Although autism is a common neurodevelopmental disorder, the multiple factors behind its onset are still not fully understood. Animal models of idiopathic autism, especially mice, are often used to help researchers understand the complicated mechanisms behind the disorder, with BTBR/J being the most commonly used mouse model in the world.

Now, an international research collaboration including Kobe University’s Professor TAKUMI Toru and Researcher Chia-wen Lin et al. have made new discoveries regarding autism onset in mouse models.

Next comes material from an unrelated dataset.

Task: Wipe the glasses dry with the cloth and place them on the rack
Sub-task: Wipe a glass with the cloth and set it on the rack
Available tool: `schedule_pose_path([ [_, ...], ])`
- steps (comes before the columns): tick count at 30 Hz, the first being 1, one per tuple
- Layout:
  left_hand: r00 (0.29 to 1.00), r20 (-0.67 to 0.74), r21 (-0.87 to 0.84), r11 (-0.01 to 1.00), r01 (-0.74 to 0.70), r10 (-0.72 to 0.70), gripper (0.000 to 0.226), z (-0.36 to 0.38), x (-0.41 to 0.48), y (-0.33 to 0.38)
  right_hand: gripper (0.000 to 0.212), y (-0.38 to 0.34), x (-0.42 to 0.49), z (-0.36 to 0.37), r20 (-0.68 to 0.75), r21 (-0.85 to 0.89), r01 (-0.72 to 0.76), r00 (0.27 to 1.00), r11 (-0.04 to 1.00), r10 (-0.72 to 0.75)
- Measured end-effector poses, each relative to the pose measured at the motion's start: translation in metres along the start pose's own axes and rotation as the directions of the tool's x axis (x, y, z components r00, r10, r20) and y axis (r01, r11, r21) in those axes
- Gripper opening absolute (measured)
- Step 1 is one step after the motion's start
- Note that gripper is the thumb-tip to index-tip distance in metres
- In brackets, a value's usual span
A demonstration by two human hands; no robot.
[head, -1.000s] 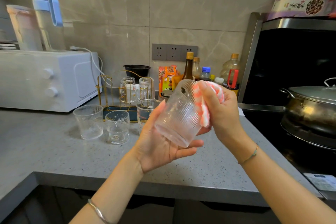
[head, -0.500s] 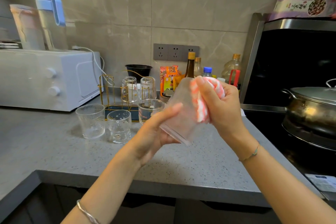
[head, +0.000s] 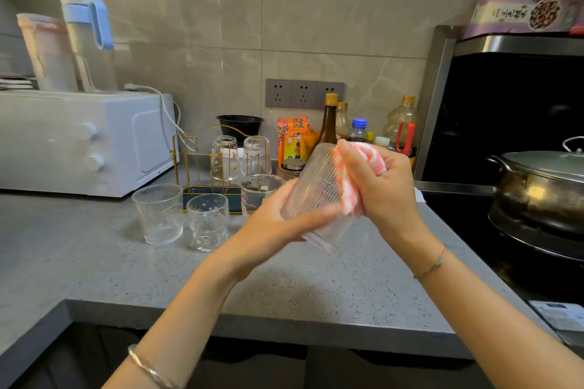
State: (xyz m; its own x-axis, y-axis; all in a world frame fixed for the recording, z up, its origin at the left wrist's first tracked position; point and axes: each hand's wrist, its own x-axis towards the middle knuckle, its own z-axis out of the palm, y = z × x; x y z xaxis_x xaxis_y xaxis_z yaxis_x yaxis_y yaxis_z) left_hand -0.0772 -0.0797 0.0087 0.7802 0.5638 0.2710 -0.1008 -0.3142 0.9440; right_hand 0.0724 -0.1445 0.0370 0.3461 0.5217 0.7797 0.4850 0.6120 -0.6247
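Observation:
A ribbed clear glass (head: pixel 316 189) is tilted in mid-air above the counter. My left hand (head: pixel 278 224) grips its lower part, fingers wrapped across the front. My right hand (head: pixel 379 186) holds a pink-and-white cloth (head: pixel 350 186) pressed against the glass's upper side. Three more glasses stand on the counter: a ribbed glass (head: pixel 158 215), a dotted glass (head: pixel 207 221) and a third glass (head: pixel 259 189) behind my left hand. The gold wire rack (head: pixel 189 164) behind them carries two upturned glasses (head: pixel 225 156).
A white microwave (head: pixel 79 142) with jugs on top stands at the left. Bottles and packets (head: pixel 328 123) line the back wall. To the right sits a black stove with a steel pot (head: pixel 543 186). The grey counter (head: pixel 94 262) runs to a front edge.
My left hand has turned over the glass, its fingers now across the front instead of cupping it from below. The glass has rotated against the cloth. My right hand stayed nearly still.

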Motion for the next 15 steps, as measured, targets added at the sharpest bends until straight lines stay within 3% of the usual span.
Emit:
schedule_pose_path([
  [1,0.998,-0.042,0.109,0.993,-0.045,0.05,0.086,0.001,0.0,0.0,0.042,-0.001,0.0,0.0,-0.009,-0.005,0.008,1.0,1.0,-0.008],
  [3,0.988,-0.101,0.135,0.985,-0.106,0.12,0.071,0.002,-0.001,0.0,0.043,-0.003,0.001,0.003,-0.015,-0.008,0.022,1.0,1.0,-0.022],
  [5,0.988,-0.107,0.044,0.993,-0.108,0.112,0.067,0.002,-0.005,0.001,0.043,-0.005,0.002,0.005,0.0,-0.004,0.029,1.0,1.0,-0.029],
  [7,0.996,-0.067,-0.163,0.985,-0.061,0.051,0.07,0.0,-0.006,-0.001,0.044,-0.006,0.002,0.005,0.025,0.061,0.03,0.999,0.998,-0.032],
  [9,0.998,0.057,-0.507,0.86,0.055,-0.03,0.076,0.0,-0.006,-0.005,0.036,-0.009,0.004,0.006,0.026,0.159,0.004,1.0,0.987,-0.008],
  [11,0.957,0.289,-0.775,0.592,0.221,0.021,0.074,0.004,-0.006,-0.008,0.031,-0.012,0.005,0.009,0.023,0.218,0.005,1.0,0.976,-0.01],
  [13,0.882,0.456,-0.832,0.411,0.373,0.122,0.074,0.004,-0.006,-0.012,0.028,-0.01,0.004,0.011,0.038,0.199,0.01,0.999,0.98,-0.018],
  [15,0.859,0.497,-0.807,0.432,0.404,0.125,0.078,0.001,-0.004,-0.016,0.032,-0.008,0.002,0.011,0.038,0.19,-0.008,0.999,0.982,0.001],
])
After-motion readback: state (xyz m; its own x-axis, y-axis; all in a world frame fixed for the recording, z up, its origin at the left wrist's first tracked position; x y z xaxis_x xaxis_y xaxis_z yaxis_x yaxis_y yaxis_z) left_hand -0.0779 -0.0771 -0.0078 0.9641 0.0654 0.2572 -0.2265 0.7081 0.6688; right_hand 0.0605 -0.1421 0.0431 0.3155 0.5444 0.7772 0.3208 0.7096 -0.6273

In their detailed series of experiments and analyses of BTBR/J mice and the other subspecies BTBR/R, they revealed that endogenous retrovirus activation increases a fetus’s susceptibility to autism. They also discovered that BTBR/R exhibits autistic-like behaviors without reduced learning ability, making it a more accurate model of autism than the widely-used BTBR/J model.

It is hoped that further research will contribute towards better classification of autism types, as well as the creation of new treatment strategies for neurodevelopmental disorders.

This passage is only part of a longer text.